Snake Eyes lost it. He karate chopped poor Hector Ramirez in the neck, sending him to the floor. Then he pounded his chest and pointed to the other contestants. This brought Duke and Ripcord to their feet. Clutch remained unconscious.

"Ooohh, wassup commando guy? You getting mad? You gonna fight us for Scarlett?" Ripcord said.

"Bring it mute boy!" Duke said, getting in a kung fu stance he had learned from watching The Matrix.

Within seconds, Snake Eyes whirled through his two opponents, kicking and punching them into submission. They lay sprawled on the floor. The audience roared.
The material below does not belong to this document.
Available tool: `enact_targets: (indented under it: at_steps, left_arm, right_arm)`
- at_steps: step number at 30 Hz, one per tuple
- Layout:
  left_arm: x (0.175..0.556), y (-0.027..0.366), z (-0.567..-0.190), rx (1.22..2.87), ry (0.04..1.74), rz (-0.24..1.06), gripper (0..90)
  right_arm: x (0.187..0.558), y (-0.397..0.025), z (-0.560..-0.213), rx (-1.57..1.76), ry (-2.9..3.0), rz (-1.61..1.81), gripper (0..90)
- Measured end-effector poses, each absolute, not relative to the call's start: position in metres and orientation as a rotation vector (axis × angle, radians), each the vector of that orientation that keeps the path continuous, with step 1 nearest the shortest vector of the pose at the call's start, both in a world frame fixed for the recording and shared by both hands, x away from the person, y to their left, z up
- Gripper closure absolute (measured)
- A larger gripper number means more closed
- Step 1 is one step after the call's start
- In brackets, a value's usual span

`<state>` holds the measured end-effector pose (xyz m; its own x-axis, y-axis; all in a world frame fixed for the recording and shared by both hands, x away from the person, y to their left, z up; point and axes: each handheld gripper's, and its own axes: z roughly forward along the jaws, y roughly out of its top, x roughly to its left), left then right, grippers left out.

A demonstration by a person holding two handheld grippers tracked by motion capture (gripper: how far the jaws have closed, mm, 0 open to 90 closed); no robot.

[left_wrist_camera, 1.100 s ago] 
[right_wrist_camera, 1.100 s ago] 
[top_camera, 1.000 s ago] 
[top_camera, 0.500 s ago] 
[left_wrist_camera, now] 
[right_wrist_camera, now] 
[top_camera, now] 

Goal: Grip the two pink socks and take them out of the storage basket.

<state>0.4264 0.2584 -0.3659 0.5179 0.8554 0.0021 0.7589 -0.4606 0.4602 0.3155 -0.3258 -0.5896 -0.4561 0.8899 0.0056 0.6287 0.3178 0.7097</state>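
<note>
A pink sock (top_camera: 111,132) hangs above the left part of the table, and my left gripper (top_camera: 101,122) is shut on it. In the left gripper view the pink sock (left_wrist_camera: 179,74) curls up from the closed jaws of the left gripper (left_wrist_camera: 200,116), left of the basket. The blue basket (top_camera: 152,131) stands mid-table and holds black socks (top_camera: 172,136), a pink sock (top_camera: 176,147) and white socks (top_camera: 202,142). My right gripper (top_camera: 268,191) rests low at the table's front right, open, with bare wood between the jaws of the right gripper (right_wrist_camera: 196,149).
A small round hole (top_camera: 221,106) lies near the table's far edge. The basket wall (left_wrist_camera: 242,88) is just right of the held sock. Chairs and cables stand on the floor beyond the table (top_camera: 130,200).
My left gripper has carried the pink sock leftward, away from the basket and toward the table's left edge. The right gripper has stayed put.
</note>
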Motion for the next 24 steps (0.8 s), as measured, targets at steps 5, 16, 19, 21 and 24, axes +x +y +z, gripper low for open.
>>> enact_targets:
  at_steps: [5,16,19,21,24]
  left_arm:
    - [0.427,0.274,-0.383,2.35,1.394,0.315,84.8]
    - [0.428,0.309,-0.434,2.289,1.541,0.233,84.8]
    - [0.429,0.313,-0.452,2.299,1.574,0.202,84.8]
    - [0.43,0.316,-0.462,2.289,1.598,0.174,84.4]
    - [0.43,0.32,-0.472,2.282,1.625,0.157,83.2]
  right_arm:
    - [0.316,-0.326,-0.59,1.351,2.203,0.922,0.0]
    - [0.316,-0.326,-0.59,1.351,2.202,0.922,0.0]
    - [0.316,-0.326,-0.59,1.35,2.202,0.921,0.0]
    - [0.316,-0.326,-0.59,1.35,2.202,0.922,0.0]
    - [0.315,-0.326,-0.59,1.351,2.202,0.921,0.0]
He took off his mask and looked at Scarlett.

"Oh, Snake Eyes," Scarlett said, rushing to his arms. "That was so… so… so romantic!!!"

She kissed him passionately right there on the set, in front of millions of viewers on live TV.

The next day

The Joes sat around their 65 inch plasma TV screen in the PIT lounge. Both Duke and Ripcord sat with neck braces, while Clutch had his left arm in a sling.

Scarlett sat holding hands with Snake Eyes.

General Hawk was beaming.

"Well Joes, I'd say that was a very successful venture. Millions tuned in to that show last night, the revenue generated by advertisers was incredible, army recruitment has jumped up 200% in just 24 hours, thousands of Masterpiece Dukes sold online, and the sponsors have agreed to share the wealth with the U.S. Army. In other words, we aren't getting shut down! They liked us so much, we're set to go next week."

"Next week?" Scarlett said. "Oh, hells no. No fucking way am I going back on there. I don't care what—"

"Relax, Scarlett," Hawk said. "Cover Girl is next up."

Cover Girl shot to her feet. "WHAT?!?"